WORK INSTRUCTIONS:
A word-for-word restatement of the data is what is needed.

Data entries:
- - - - - - -

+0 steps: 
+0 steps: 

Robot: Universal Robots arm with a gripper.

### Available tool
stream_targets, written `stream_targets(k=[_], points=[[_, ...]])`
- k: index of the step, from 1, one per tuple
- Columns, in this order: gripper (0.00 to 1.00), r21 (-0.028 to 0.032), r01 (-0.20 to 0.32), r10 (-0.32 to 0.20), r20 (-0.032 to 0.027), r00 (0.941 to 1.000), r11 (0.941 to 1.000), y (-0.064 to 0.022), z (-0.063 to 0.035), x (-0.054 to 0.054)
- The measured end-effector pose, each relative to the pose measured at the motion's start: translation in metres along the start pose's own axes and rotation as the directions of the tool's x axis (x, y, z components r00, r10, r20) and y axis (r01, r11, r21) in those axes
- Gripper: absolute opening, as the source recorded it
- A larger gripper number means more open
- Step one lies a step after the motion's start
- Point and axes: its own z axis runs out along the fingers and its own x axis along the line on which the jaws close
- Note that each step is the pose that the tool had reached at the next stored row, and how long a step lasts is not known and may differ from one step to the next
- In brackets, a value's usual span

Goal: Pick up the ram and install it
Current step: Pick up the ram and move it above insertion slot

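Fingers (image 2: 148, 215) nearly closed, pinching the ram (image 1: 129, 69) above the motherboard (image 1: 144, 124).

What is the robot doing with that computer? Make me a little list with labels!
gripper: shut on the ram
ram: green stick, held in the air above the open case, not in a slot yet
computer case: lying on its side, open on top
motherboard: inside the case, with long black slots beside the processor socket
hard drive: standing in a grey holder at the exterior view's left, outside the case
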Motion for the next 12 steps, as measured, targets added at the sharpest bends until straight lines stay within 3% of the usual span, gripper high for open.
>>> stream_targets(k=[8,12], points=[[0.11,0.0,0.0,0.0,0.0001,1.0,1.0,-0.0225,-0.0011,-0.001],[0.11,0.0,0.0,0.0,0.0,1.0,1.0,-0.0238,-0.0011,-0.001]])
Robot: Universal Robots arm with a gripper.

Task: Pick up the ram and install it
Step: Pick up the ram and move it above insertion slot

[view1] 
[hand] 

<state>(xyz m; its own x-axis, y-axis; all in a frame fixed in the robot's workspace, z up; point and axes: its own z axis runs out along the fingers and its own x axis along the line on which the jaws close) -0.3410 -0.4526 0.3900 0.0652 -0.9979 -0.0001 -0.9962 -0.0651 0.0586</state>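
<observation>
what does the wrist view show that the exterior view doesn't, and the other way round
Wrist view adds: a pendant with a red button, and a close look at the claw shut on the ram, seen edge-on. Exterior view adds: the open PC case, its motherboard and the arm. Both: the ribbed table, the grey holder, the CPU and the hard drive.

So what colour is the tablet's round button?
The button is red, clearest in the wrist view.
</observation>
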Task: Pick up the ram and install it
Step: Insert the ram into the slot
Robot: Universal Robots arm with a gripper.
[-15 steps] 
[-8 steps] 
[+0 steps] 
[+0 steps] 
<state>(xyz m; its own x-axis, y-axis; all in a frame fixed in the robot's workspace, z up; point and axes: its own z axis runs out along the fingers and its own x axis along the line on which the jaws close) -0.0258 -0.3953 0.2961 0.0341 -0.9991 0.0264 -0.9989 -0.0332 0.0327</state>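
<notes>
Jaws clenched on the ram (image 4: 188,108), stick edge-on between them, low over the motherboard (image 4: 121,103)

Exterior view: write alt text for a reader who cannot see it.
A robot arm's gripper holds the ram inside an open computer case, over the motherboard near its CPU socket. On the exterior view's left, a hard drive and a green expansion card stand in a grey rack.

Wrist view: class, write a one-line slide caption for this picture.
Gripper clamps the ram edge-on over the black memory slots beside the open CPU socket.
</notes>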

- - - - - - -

RESPONSE AREA:
+0 steps: 
+0 steps: 

Robot: Universal Robots arm with a gripper.

### Available tool
stream_targets, written `stream_targets(k=[_], points=[[_, ...]])`
- k: index of the step, from 1, one per tuple
- Columns, in this order: gripper (0.00 to 1.00), r21 (-0.028 to 0.032), r01 (-0.20 to 0.32), r10 (-0.32 to 0.20), r20 (-0.032 to 0.027), r00 (0.941 to 1.000), r11 (0.941 to 1.000), y (-0.064 to 0.022), z (-0.063 to 0.035), x (-0.054 to 0.054)
- The measured end-effector pose, each relative to the pose measured at the motion's start: translation in metres along the start pose's own axes and rotation as the directions of the tool's x axis (x, y, z components r00, r10, r20) and y axis (r01, r11, r21) in those axes
- Gripper: absolute opening, as the source recorded it
- A larger gripper number means more open
- Step one lies a step after the motion's start
- Point and axes: its own z axis runs out along the fingers and its own x axis along the line on which the jaws close
- Note that each step is the pose that the tool had reached at the next stored row, and how long a step lasts is not known and may differ from one step to the next
- In brackets, a value's usual span

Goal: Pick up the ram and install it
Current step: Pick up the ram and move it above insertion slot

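Fingers (image 2: 148, 215) nearly closed, pinching the ram (image 1: 129, 69) above the motherboard (image 1: 144, 124).

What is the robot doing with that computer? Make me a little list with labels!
gripper: shut on the ram
ram: green stick, held in the air above the open case, not in a slot yet
computer case: lying on its side, open on top
motherboard: inside the case, with long black slots beside the processor socket
hard drive: standing in a grey holder at the exterior view's left, outside the case
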Motion for the next 12 steps, as measured, targets added at the sharpest bends until straight lines stay within 3% of the usual span, gripper high for open.
>>> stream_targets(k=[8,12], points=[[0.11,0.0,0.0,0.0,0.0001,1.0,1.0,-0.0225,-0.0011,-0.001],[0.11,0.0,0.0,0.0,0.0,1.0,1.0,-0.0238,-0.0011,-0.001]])
Robot: Universal Robots arm with a gripper.

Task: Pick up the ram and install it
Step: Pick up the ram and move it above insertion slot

[view1] 
[hand] 

<state>(xyz m; its own x-axis, y-axis; all in a frame fixed in the robot's workspace, z up; point and axes: its own z axis runs out along the fingers and its own x axis along the line on which the jaws close) -0.3410 -0.4526 0.3900 0.0652 -0.9979 -0.0001 -0.9962 -0.0651 0.0586</state>
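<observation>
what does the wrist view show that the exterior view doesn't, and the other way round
Wrist view adds: a pendant with a red button, and a close look at the claw shut on the ram, seen edge-on. Exterior view adds: the open PC case, its motherboard and the arm. Both: the ribbed table, the grey holder, the CPU and the hard drive.

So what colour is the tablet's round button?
The button is red, clearest in the wrist view.
</observation>
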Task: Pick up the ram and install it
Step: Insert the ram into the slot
Robot: Universal Robots arm with a gripper.
[-15 steps] 
[-8 steps] 
[+0 steps] 
[+0 steps] 
<state>(xyz m; its own x-axis, y-axis; all in a frame fixed in the robot's workspace, z up; point and axes: its own z axis runs out along the fingers and its own x axis along the line on which the jaws close) -0.0258 -0.3953 0.2961 0.0341 -0.9991 0.0264 -0.9989 -0.0332 0.0327</state>
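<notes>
Jaws clenched on the ram (image 4: 188,108), stick edge-on between them, low over the motherboard (image 4: 121,103)

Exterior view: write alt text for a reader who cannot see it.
A robot arm's gripper holds the ram inside an open computer case, over the motherboard near its CPU socket. On the exterior view's left, a hard drive and a green expansion card stand in a grey rack.

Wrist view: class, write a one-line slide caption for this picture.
Gripper clamps the ram edge-on over the black memory slots beside the open CPU socket.
</notes>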

With that, the answer is finished.